### EXERCISE
The entire listing, reproduced exactly and stripped of images, is the expected output.

### SUPPLIED INFORMATION
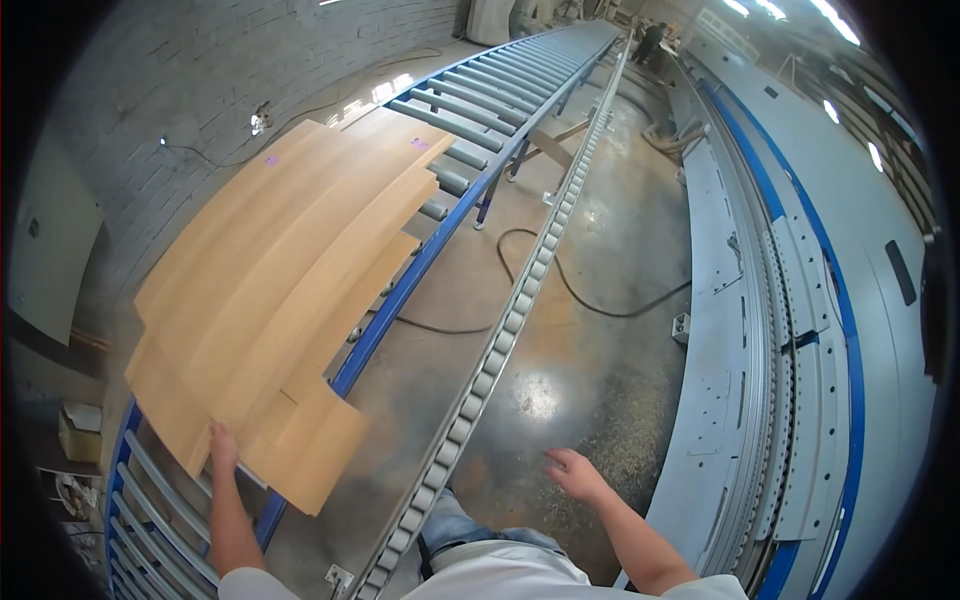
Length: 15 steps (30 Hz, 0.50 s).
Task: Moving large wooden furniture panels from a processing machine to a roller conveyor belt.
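Observation:
Several light-brown wooden panels (270, 270) lie side by side and partly overlapping on a blue-framed roller conveyor to my left. My left hand (224, 443) grips the near end of one panel, its fingers partly hidden at the edge. A shorter panel (325, 430) juts toward me just right of that hand, past the blue side rail. My right hand (575, 472) hangs in the air over the floor, holding nothing, with its fingers stretched forward and somewhat apart. Two small purple marks show on the panels' far part.
The roller conveyor (490, 85) runs far ahead along a block wall (200, 80). A narrow rail of small rollers (500, 350) crosses in front of me. A long grey-and-blue machine (800, 350) stands at right. A black cable (620, 314) lies on the floor; a person (650, 42) stands far off.

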Tool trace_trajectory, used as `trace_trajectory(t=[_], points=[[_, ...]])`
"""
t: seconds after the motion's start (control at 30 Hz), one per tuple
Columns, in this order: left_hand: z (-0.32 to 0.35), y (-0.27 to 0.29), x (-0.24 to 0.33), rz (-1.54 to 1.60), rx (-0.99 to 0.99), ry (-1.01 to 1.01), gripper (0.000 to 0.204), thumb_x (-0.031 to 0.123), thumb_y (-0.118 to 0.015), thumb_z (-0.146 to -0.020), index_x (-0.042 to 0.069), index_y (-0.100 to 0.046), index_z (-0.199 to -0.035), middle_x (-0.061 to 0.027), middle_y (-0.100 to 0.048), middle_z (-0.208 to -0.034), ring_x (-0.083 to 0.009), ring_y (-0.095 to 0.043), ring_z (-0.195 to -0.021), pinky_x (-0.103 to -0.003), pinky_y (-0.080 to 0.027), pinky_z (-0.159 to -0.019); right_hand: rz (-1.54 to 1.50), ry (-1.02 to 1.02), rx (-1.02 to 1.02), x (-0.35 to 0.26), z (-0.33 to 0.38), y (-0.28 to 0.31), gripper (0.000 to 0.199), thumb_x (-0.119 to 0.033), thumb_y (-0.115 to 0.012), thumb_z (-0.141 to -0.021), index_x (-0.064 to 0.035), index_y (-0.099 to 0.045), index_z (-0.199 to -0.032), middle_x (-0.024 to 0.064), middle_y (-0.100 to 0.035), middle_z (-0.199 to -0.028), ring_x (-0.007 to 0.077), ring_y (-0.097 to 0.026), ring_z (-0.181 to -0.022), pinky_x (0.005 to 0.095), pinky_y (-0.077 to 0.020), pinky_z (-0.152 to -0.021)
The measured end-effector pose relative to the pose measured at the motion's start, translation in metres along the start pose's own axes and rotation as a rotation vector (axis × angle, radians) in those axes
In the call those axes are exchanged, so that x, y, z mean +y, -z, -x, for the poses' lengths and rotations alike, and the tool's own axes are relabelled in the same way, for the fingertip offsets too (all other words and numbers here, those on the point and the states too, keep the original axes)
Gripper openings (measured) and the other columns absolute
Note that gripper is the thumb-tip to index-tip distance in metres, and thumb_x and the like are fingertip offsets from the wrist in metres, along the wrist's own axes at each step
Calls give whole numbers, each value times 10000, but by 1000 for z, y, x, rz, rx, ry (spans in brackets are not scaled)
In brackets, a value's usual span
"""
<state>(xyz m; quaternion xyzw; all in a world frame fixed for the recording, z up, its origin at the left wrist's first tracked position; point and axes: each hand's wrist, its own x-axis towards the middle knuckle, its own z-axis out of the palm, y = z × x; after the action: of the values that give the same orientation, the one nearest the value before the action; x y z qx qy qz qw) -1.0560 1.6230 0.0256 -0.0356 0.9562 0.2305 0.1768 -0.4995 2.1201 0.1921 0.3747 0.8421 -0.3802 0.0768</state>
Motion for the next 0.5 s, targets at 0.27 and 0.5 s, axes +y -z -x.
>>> trace_trajectory(t=[0.27,0.5], points=[[-22,-41,135,-84,93,-68,606,401,-267,-1006,-41,-280,-1420,-291,-409,-1389,-461,-419,-1243,-484,-349,-1032,-155,-714,-72,183,8,13,478,-333,-625,-823,-27,-623,-1190,201,-619,-1202,339,-570,-1154,394,-444,-975],[-69,-98,239,70,91,-62,626,418,-246,-1014,-52,-289,-1425,-260,-308,-1478,-411,-333,-1340,-433,-287,-1097,-184,-853,-180,290,38,42,370,-326,-617,-823,-73,-686,-1084,137,-655,-1154,308,-600,-1102,372,-462,-948]])
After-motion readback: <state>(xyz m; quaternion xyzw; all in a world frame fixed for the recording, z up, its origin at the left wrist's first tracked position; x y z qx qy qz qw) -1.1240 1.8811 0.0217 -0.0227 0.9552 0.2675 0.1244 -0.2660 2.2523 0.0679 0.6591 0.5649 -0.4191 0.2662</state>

### TASK RESPONSE
Length: 15 steps (30 Hz, 0.50 s).
Task: Moving large wooden furniture panels from a processing machine to a roller conveyor belt.
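Observation:
Several light-brown wooden panels (270, 270) lie side by side and partly overlapping on a blue-framed roller conveyor to my left. My left hand (224, 443) grips the near end of one panel, its fingers partly hidden at the edge. A shorter panel (325, 430) juts toward me just right of that hand, past the blue side rail. My right hand (575, 472) hangs in the air over the floor, holding nothing, with its fingers stretched forward and somewhat apart. Two small purple marks show on the panels' far part.
The roller conveyor (490, 85) runs far ahead along a block wall (200, 80). A narrow rail of small rollers (500, 350) crosses in front of me. A long grey-and-blue machine (800, 350) stands at right. A black cable (620, 314) lies on the floor; a person (650, 42) stands far off.
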
Tool trace_trajectory, used as `trace_trajectory(t=[_], points=[[_, ...]])`
"""
t: seconds after the motion's start (control at 30 Hz), one per tuple
Columns, in this order: left_hand: z (-0.32 to 0.35), y (-0.27 to 0.29), x (-0.24 to 0.33), rz (-1.54 to 1.60), rx (-0.99 to 0.99), ry (-1.01 to 1.01), gripper (0.000 to 0.204), thumb_x (-0.031 to 0.123), thumb_y (-0.118 to 0.015), thumb_z (-0.146 to -0.020), index_x (-0.042 to 0.069), index_y (-0.100 to 0.046), index_z (-0.199 to -0.035), middle_x (-0.061 to 0.027), middle_y (-0.100 to 0.048), middle_z (-0.208 to -0.034), ring_x (-0.083 to 0.009), ring_y (-0.095 to 0.043), ring_z (-0.195 to -0.021), pinky_x (-0.103 to -0.003), pinky_y (-0.080 to 0.027), pinky_z (-0.159 to -0.019); right_hand: rz (-1.54 to 1.50), ry (-1.02 to 1.02), rx (-1.02 to 1.02), x (-0.35 to 0.26), z (-0.33 to 0.38), y (-0.28 to 0.31), gripper (0.000 to 0.199), thumb_x (-0.119 to 0.033), thumb_y (-0.115 to 0.012), thumb_z (-0.141 to -0.021), index_x (-0.064 to 0.035), index_y (-0.099 to 0.045), index_z (-0.199 to -0.032), middle_x (-0.024 to 0.064), middle_y (-0.100 to 0.035), middle_z (-0.199 to -0.028), ring_x (-0.007 to 0.077), ring_y (-0.097 to 0.026), ring_z (-0.181 to -0.022), pinky_x (0.005 to 0.095), pinky_y (-0.077 to 0.020), pinky_z (-0.152 to -0.021)
The measured end-effector pose relative to the pose measured at the motion's start, translation in metres along the start pose's own axes and rotation as a rotation vector (axis × angle, radians) in those axes
In the call those axes are exchanged, so that x, y, z mean +y, -z, -x, for the poses' lengths and rotations alike, and the tool's own axes are relabelled in the same way, for the fingertip offsets too (all other words and numbers here, those on the point and the states too, keep the original axes)
Gripper openings (measured) and the other columns absolute
Note that gripper is the thumb-tip to index-tip distance in metres, and thumb_x and the like are fingertip offsets from the wrist in metres, along the wrist's own axes at each step
Calls give whole numbers, each value times 10000, but by 1000 for z, y, x, rz, rx, ry (spans in brackets are not scaled)
In brackets, a value's usual span
"""
<state>(xyz m; quaternion xyzw; all in a world frame fixed for the recording, z up, its origin at the left wrist's first tracked position; point and axes: each hand's wrist, its own x-axis towards the middle knuckle, its own z-axis out of the palm, y = z × x; after the action: of the values that give the same orientation, the one nearest the value before the action; x y z qx qy qz qw) -1.0560 1.6230 0.0256 -0.0356 0.9562 0.2305 0.1768 -0.4995 2.1201 0.1921 0.3747 0.8421 -0.3802 0.0768</state>
Motion for the next 0.5 s, targets at 0.27 and 0.5 s, axes +y -z -x.
>>> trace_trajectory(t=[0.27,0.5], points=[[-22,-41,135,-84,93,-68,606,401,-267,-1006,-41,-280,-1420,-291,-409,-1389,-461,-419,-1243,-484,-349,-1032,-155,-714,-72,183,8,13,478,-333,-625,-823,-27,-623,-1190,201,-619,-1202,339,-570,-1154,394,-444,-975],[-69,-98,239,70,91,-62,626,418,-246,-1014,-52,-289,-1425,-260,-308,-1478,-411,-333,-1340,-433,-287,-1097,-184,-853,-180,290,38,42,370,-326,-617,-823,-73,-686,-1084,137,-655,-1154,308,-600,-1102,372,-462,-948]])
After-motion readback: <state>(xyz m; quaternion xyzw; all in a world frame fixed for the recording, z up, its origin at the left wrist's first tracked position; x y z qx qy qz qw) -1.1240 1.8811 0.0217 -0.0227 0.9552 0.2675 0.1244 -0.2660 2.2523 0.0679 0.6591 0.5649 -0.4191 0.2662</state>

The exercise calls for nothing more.